## Activity
From the data below, return all lines holding the string "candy".

## Collected material
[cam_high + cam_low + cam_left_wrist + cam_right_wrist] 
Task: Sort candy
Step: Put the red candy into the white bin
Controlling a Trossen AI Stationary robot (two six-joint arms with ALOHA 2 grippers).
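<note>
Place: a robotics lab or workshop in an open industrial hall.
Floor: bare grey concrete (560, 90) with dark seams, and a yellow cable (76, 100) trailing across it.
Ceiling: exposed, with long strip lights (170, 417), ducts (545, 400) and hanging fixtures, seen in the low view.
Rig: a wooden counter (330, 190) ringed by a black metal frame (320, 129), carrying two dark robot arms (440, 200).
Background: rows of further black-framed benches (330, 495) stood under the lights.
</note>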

## Your response
Task: Sort candy
Step: Put the red candy into the white bin

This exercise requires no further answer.